Source material:
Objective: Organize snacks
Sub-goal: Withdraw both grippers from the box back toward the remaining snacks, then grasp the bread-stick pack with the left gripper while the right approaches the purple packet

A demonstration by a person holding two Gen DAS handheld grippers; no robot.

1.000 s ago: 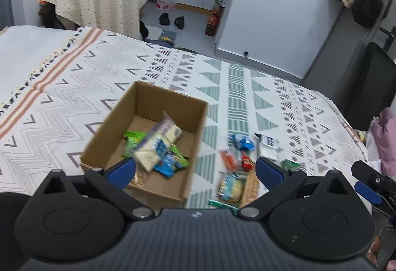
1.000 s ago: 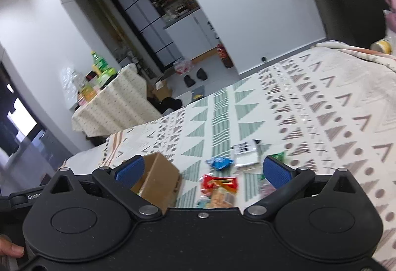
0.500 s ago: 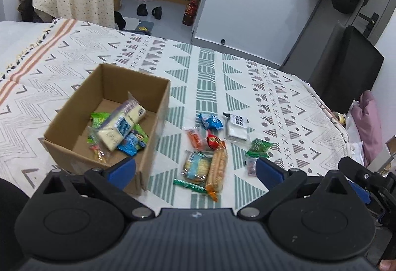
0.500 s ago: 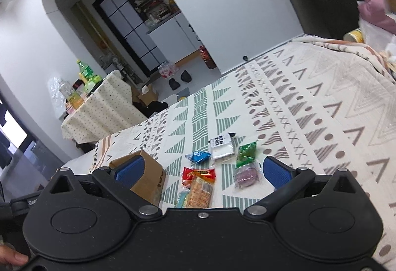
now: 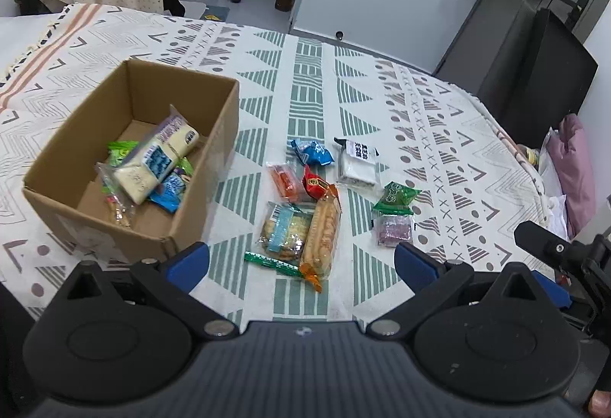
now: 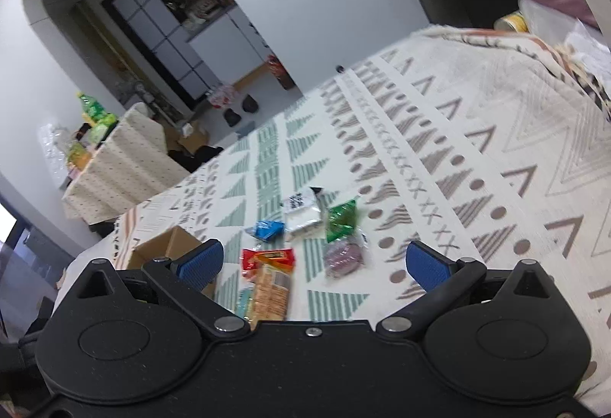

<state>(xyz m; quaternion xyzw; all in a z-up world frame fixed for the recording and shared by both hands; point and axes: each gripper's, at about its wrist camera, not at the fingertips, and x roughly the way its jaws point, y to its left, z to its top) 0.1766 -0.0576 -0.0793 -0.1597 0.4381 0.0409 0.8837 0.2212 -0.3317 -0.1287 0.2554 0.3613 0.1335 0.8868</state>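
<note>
Both grippers, left gripper and right gripper, gape wide, empty; we'd pinch the crinkly, light biscuit pack right of the box mid-length, gently.

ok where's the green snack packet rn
In the left wrist view, the green packet lies on the patterned cloth, right of the pile, just above the purple packet.

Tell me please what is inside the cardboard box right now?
In the cardboard box a long white cracker pack lies on top of a green packet and a blue packet. What lies beneath the pile is covered; its near wall hides the closest floor.
</note>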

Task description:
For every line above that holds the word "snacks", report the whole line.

Reply to the exercise:
Objective: Organize snacks
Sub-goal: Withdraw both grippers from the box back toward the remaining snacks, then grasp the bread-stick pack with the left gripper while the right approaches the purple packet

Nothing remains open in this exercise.